» **TASK**: Type out the whole listing again exactly, pictures omitted.

════════════════

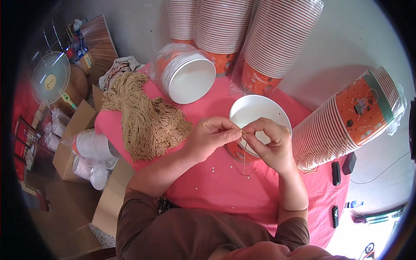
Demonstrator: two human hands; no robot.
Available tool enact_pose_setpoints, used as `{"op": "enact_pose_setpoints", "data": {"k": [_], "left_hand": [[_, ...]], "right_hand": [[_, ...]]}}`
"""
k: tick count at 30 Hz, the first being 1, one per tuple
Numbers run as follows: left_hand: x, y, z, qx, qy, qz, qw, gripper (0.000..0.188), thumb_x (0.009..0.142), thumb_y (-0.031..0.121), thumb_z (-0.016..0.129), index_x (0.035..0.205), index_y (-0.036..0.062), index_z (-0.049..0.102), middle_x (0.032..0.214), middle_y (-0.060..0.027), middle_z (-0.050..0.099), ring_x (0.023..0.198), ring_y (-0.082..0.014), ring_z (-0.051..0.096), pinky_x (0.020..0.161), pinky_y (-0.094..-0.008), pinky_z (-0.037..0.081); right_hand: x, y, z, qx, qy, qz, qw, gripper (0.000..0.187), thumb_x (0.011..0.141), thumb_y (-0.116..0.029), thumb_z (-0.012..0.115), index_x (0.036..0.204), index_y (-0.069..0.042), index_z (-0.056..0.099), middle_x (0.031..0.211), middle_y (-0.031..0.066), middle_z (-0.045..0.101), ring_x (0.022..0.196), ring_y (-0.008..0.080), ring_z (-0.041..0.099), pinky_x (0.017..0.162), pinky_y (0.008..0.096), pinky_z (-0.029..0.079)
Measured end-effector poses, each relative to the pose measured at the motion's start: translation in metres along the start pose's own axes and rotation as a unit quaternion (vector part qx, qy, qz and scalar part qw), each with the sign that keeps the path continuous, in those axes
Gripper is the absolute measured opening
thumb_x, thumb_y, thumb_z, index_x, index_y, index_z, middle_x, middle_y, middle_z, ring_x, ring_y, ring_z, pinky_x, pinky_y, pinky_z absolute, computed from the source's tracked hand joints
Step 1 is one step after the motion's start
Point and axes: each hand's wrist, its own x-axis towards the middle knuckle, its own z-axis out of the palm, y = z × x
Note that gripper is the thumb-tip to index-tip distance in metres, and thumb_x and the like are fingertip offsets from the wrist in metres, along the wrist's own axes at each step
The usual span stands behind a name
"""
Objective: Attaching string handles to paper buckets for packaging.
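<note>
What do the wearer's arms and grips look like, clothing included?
The brown shirt looks plain, with short sleeves; both forearms are bare. The left grip and right grip are ungloved, with no ring, watch or bracelet visible.

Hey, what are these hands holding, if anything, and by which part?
A thin tan string, pinched near its top by the fingertips of the left hand and right hand; the grip's exact spot is too small to tell.
</note>
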Motion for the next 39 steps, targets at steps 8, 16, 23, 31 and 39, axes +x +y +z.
{"op": "enact_pose_setpoints", "data": {"k": [8,16,23,31,39], "left_hand": [[0.002,-0.004,0.0,0.111,0.023,0.065,0.991,0.013,0.099,0.008,0.065,0.106,-0.0021,0.068,0.091,-0.0019,0.069,0.083,-0.0042,0.063,0.07,-0.0201,0.052],[0.001,0.003,0.003,0.094,0.025,0.023,0.995,0.012,0.099,0.008,0.064,0.106,-0.0021,0.066,0.092,-0.0001,0.067,0.082,-0.0033,0.06,0.069,-0.0203,0.05],[0.002,0.005,0.001,0.005,-0.012,-0.015,1.0,0.016,0.101,0.014,0.062,0.107,-0.0008,0.066,0.094,-0.0005,0.066,0.086,-0.0039,0.059,0.073,-0.0205,0.051],[0.0,0.005,0.004,0.007,-0.009,-0.035,0.999,0.017,0.1,0.015,0.064,0.107,-0.0009,0.066,0.094,-0.0005,0.066,0.086,-0.0041,0.06,0.073,-0.0204,0.051],[-0.001,0.002,0.006,0.094,0.022,0.021,0.995,0.012,0.099,0.008,0.065,0.106,-0.0009,0.067,0.091,0.0005,0.067,0.082,-0.0029,0.06,0.07,-0.0195,0.05]], "right_hand": [[-0.001,0.004,-0.001,-0.02,0.008,0.0,1.0,0.009,0.083,0.005,0.071,0.091,0.0,0.069,0.086,0.0095,0.072,0.08,0.0215,0.072,0.069,0.0323,0.055],[0.0,0.002,-0.005,-0.006,-0.004,0.027,1.0,0.01,0.083,0.005,0.072,0.092,0.0,0.069,0.085,0.0082,0.073,0.079,0.0176,0.072,0.069,0.0298,0.055],[0.003,0.001,-0.006,-0.007,-0.004,-0.029,1.0,0.014,0.079,0.004,0.075,0.09,-0.001,0.067,0.083,0.007,0.069,0.076,0.0202,0.068,0.069,0.0327,0.053],[0.002,0.003,-0.003,-0.029,-0.006,-0.035,0.999,0.014,0.077,0.002,0.075,0.087,-0.002,0.067,0.081,0.0088,0.068,0.074,0.0246,0.067,0.068,0.0357,0.051],[0.002,0.002,-0.005,-0.032,-0.002,-0.034,0.999,0.011,0.079,0.004,0.072,0.087,-0.001,0.066,0.082,0.0102,0.069,0.075,0.025,0.068,0.068,0.0356,0.053]]}}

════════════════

» **ANSWER FOR THE TASK**:
Demonstrator: two human hands; no robot.
Available tool enact_pose_setpoints, used as `{"op": "enact_pose_setpoints", "data": {"k": [_], "left_hand": [[_, ...]], "right_hand": [[_, ...]]}}`
"""
k: tick count at 30 Hz, the first being 1, one per tuple
Numbers run as follows: left_hand: x, y, z, qx, qy, qz, qw, gripper (0.000..0.188), thumb_x (0.009..0.142), thumb_y (-0.031..0.121), thumb_z (-0.016..0.129), index_x (0.035..0.205), index_y (-0.036..0.062), index_z (-0.049..0.102), middle_x (0.032..0.214), middle_y (-0.060..0.027), middle_z (-0.050..0.099), ring_x (0.023..0.198), ring_y (-0.082..0.014), ring_z (-0.051..0.096), pinky_x (0.020..0.161), pinky_y (-0.094..-0.008), pinky_z (-0.037..0.081); right_hand: x, y, z, qx, qy, qz, qw, gripper (0.000..0.187), thumb_x (0.011..0.141), thumb_y (-0.116..0.029), thumb_z (-0.012..0.115), index_x (0.036..0.204), index_y (-0.069..0.042), index_z (-0.056..0.099), middle_x (0.031..0.211), middle_y (-0.031..0.066), middle_z (-0.045..0.101), ring_x (0.022..0.196), ring_y (-0.008..0.080), ring_z (-0.041..0.099), pinky_x (0.017..0.162), pinky_y (0.008..0.096), pinky_z (-0.029..0.079)
Measured end-effector poses, each relative to the pose measured at the motion's start: translation in metres along the start pose's own axes and rotation as a unit quaternion (vector part qx, qy, qz and scalar part qw), each with the sign that keeps the path continuous, in those axes
Gripper is the absolute measured opening
thumb_x, thumb_y, thumb_z, index_x, index_y, index_z, middle_x, middle_y, middle_z, ring_x, ring_y, ring_z, pinky_x, pinky_y, pinky_z absolute, computed from the source's tracked hand joints
Step 1 is one step after the motion's start
Point and axes: each hand's wrist, its own x-axis towards the middle knuckle, its own z-axis out of the palm, y = z × x
Note that gripper is the thumb-tip to index-tip distance in metres, and thumb_x and the like are fingertip offsets from the wrist in metres, along the wrist's own axes at each step
The usual span stands behind a name
"""
Objective: Attaching string handles to paper buckets for packaging.
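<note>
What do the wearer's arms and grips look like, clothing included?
The brown shirt looks plain, with short sleeves; both forearms are bare. The left grip and right grip are ungloved, with no ring, watch or bracelet visible.

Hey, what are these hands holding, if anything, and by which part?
A thin tan string, pinched near its top by the fingertips of the left hand and right hand; the grip's exact spot is too small to tell.
</note>
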Motion for the next 39 steps, targets at steps 8, 16, 23, 31 and 39, axes +x +y +z.
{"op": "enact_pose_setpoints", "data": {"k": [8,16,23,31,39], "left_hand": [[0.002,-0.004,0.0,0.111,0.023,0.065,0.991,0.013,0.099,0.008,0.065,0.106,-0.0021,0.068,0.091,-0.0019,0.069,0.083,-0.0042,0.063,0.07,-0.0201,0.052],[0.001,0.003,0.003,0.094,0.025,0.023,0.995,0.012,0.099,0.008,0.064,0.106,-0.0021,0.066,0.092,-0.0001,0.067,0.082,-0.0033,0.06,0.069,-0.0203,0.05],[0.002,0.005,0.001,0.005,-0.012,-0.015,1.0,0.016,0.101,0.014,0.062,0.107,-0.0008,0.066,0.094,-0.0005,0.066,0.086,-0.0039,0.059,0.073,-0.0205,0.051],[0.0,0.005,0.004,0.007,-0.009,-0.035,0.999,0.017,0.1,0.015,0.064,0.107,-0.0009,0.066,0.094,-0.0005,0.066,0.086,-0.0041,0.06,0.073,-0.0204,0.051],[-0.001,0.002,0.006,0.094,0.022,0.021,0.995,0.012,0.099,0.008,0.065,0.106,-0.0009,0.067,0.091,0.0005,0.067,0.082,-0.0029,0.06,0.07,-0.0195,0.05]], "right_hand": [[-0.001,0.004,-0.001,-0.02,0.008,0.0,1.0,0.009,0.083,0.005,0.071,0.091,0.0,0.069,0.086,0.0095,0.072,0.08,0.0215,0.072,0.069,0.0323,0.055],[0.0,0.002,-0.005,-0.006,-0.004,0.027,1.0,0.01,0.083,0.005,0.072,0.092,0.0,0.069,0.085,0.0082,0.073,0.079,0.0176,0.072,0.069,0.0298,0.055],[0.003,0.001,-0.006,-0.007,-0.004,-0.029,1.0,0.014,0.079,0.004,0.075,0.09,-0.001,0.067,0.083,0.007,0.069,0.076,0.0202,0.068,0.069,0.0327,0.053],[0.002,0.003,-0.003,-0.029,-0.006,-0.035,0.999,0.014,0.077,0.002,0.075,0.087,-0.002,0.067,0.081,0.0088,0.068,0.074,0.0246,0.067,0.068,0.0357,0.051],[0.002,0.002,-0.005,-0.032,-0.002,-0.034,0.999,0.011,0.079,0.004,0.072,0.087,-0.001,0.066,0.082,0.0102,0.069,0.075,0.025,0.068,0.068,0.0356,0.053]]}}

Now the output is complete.